JPL's analysis will look at several factors. One involves estimating whether additional ground observations will be sufficient to resolve the question of whether the asteroid will pass through one of the keyholes. The asteroid belongs to a class known as Atens, which orbit the sun in less than a year and pass through Earth's orbit. Because Atens spend so much of their time in the direction of the Sun, observations from Earth are difficult. After next year, the next opportunity to gather data on the asteroid from the ground will come in 2012-2013.
In addition, questions remain over how long a tagging mission - and if necessary a deflection mission - would take to plan and execute. If missions can be mounted in six years or less, NASA could postpone a decision to tag the asteroid until 2014. This would give astronomers time to incorporate their latest observations as they refine calculations of Apophis's orbit. But if a tagging mission took seven to eight years and a diversion mission took another 12 years, the case grows for launching the tagging mission sooner rather than later.

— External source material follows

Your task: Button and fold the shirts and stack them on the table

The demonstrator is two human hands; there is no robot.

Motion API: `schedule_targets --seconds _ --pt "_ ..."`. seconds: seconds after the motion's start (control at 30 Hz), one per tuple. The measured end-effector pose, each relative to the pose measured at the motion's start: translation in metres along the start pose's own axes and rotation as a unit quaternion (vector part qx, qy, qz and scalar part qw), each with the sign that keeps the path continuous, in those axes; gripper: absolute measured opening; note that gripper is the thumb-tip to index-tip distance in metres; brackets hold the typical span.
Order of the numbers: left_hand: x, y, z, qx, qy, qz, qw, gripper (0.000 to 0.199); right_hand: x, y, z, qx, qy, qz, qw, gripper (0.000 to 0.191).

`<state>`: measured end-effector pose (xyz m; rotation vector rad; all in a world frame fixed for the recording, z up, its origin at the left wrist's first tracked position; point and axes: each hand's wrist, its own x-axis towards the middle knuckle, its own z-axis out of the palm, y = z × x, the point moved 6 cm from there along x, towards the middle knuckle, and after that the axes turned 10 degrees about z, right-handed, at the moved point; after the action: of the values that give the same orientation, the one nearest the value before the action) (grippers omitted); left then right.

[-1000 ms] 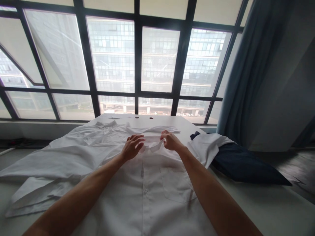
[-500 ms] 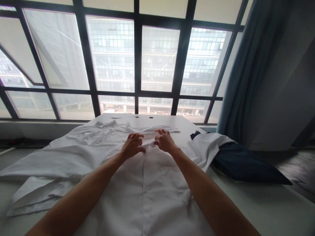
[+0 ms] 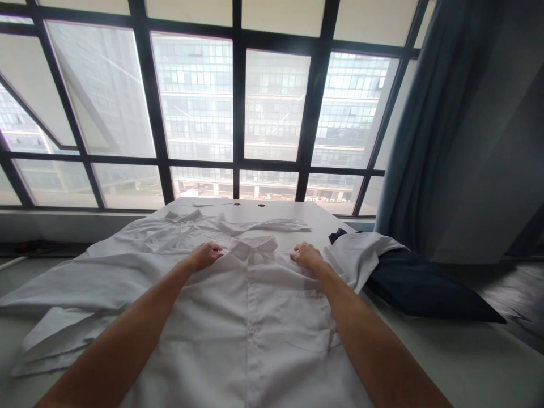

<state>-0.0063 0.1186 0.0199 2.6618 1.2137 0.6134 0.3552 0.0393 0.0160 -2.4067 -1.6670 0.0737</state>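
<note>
A: Layout?
B: The shirt (image 3: pixel 250 334) lies on the desk (image 3: pixel 272 208), its collar (image 3: pixel 250 247) toward the window (image 3: pixel 272 107).
A: Hands?
B: The left hand (image 3: pixel 204 256) is on the shirt, left of the collar; the right hand (image 3: pixel 308 256) is on it, right of the collar.
A: Rest?
B: The cushion (image 3: pixel 425 286) is right of the shirt, the curtain (image 3: pixel 416 141) behind it.

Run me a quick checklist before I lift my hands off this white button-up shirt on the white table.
Left hand and right hand resting on the shirt, either side of the collar: ok.
Pointed white collar folded down: ok.
Button placket running straight: ok.
Crumpled white fabric flap at lower left: not ok, folded over.
Shirt hem: cannot tell, out of view.
</note>
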Motion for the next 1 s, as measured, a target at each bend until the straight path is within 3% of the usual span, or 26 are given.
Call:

Dr. Yeomans, the head of the near-Earth-object program at JPL, says the next step is to examine whether additional ground-based observations are likely to solve the collision riddle in a timely fashion. "I can't stress this enough: The overwhelming most-likely scenario is that radar and optical data this year and next or in 2012 and 2013 will completely remove the impact probabilities," he says. "If this is the case, why are we worried now? If it's a 1-in-15,000 shot and we come up a loser," there's still time to mount a tagging and a deflection mission, he says.
Story link: http://www.csmonitor.com/2005/0726/p01s04-stss.html
I know what some folks will say to this story. "Didn't we hear something like this last year?" or "Why do we have to worry about something that isn't going to happen for 30, 40 or 50 years?"
Answers: Yes, mainly because thanks to people like David Levy, Helen Shoemaker and her late husband Gene, the possibility of asteroid or comet strikes has begun to be analyzed with many small organizations performing countless observations and calculations of these objects that cross the Earth's orbital plane. It's not Chicken Little paranoia, it is just that we now possess the technology to identify this threat. The larger question is, are we going to be too cheap to do something about it?
And just because something isn't due to occur next Tuesday after lunch, doesn't mean we shouldn't get off of our collective arses to do something about it. Or is the next generation's survival and prosperity not in everyone's best interests?
I've ranted about this before, but there is no reason that more than 35 years after Apollo 11 landed the first men on the Moon that we should be limping along with this sorry excuse for a space program. Decades of neglect and apathy have placed humanity in a potentially dangerous situation in which we face possible extinction.
We do not have to go the way of the dinosaurs. We have telescopes. We have the technology and brain power to resurrect our space program to do two things to ensure our survival. Those things are, one, to be able to rendezvous with these objects, in much the same way we did with the Deep Impact comet probe on July 4th, and two, to be able to place people in orbiting space stations, and on bases on the Moon and Mars. The ball is in our court now.